Results and Discussions
Atom Types in the Data Bank
The old
atom types from UBDB2018[21] were translated
to the new format, modified to benefit from the new design, split
if necessary, and reparametrized by reaveraging over atoms collected
from the newly added model molecules along with the previous molecules.
This resulted in 476 atom types imported to the MATTS2021 data bank
from the UBDB2018. 175 new atom types were added following the specific
needs of users and the here-described procedure of identifying the
most popular missing types among crystal structures deposited in the
CSD and containing exclusively one or more elements like C, H, N,
O, P, S, F, Cl, and Br.The MATTS2021 version of the extended
data bank now contains 651 atom types, among which there are 29 hydrogen,
378 carbon, 104 nitrogen, 82 oxygen, 35 sulfur, 12 phosphorus, 6 chlorine,
3 fluorine, and 2 bromine atom types. A total of 2516 model molecules
were used, and these were taken from 2316 crystals structures. The
CSD refcodes of all of the structures are given in the SI. Each atom type resulted from averaging multipole
model parameters of many individual atoms. We targeted to have ca.
five representative atoms per atom type. Some atom types were very
popular among model molecules and thus were parametrized on the basis
of a much larger number of individual atoms. More than 50% of the
types resulted from averaging 15 individual atoms or more. One third
of the types are based on more than 30 atoms, whereas the record holders
are the H104, H101, and C330 types, which are built from more than
10 000 atoms each. The achieved transferability errors, measured
by sample standard deviations of multipole model parameters, were
relatively low. More than 90% of the Pval parameters have their ssds in the range 0.01–0.1 e. For 90%
of the κ parameters, ssd is in the range 0.001–0.01.

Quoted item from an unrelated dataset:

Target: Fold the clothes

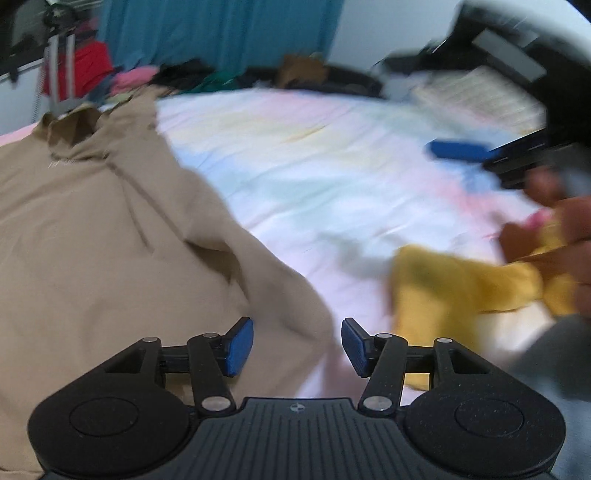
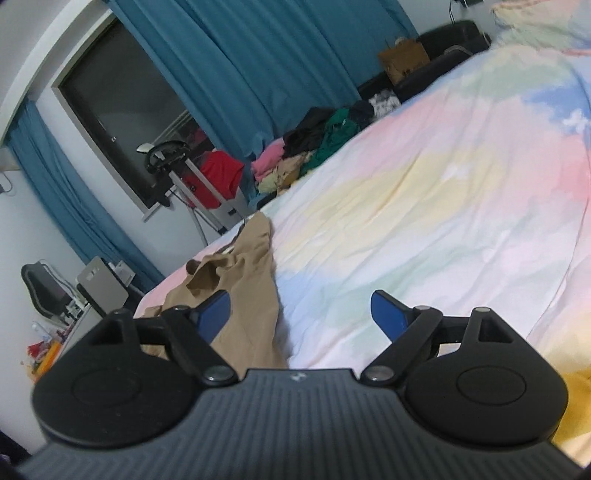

In the case of κ′ parameters, more than 80% have their
ssds in the range 0.01–0.1. Finally, only 11% of atom types
have at least one P with its ssd exceeding 0.05 e; usually, ssds are only slightly above
the limit.
Subcategories of Atom Types in the Data Bank
Individual details of the atom types present in MATTS2021 are given
below. The analysis is focused on hybridization type and on values
of Pval, κ, and κ′
parameters. A global analysis of P values was not possible here and will be given in ref (61), as populations of multipoles
are highly dependent on the chosen local coordinate system. In the
current version of the MATTS2021 data bank, orientation of coordinate
system in relation to the first neighbors varies from one atom type
to another depending on the local symmetry assigned to the type.
Hydrogen
Hydrogen, being elusive
to X-ray diffraction, is very difficult to model using the IAM refinement,
and the description of a hydrogen atom position from IAM was found
to be inaccurate. However, hydrogen atom location can be determined
accurately and precisely on a wide range of structures using Hirshfeld
atom refinement (HAR)[53] and coupling HAR
with the data bank of extremely localized molecular orbitals (ELMO-DB).[54,55] It was also reported that aspherical TAAM refinement increased the
bond lengths of hydrogen atoms toward more accurate values. However,
it is very necessary to have all of the proper atom types with their
neighboring atom types well-defined to achieve an accuracy approaching
the reference neutron bond distances using TAAM. The MATTS2021 data
bank contains 29 hydrogen atom types with a hydrogen atom attached
to aliphatic and aromatic carbons and nitrogen, aliphatic and aromatic
alcohol, carboxylic acids, esters, etc. The MATTS2021 data bank also
contains hydrogen atom types attached to sulfur and phosphorus. Additionally,
hydrogen atom types attached to hydronium and ammonium ions and fused
water molecules were added to the MATTS2021 data bank. Thus, the TAAM
refinement using the current version of the MATTS2021 data bank resulted
in a precise and accurate determination of hydrogen atom positions,
approaching reference neutron bond lengths with an accuracy similar
to that of HAR.[25] The valence populations
(Pval) for hydrogen types vary in the
range from 0.58(1) e (H120, for hydrogen atoms in hydronium ions)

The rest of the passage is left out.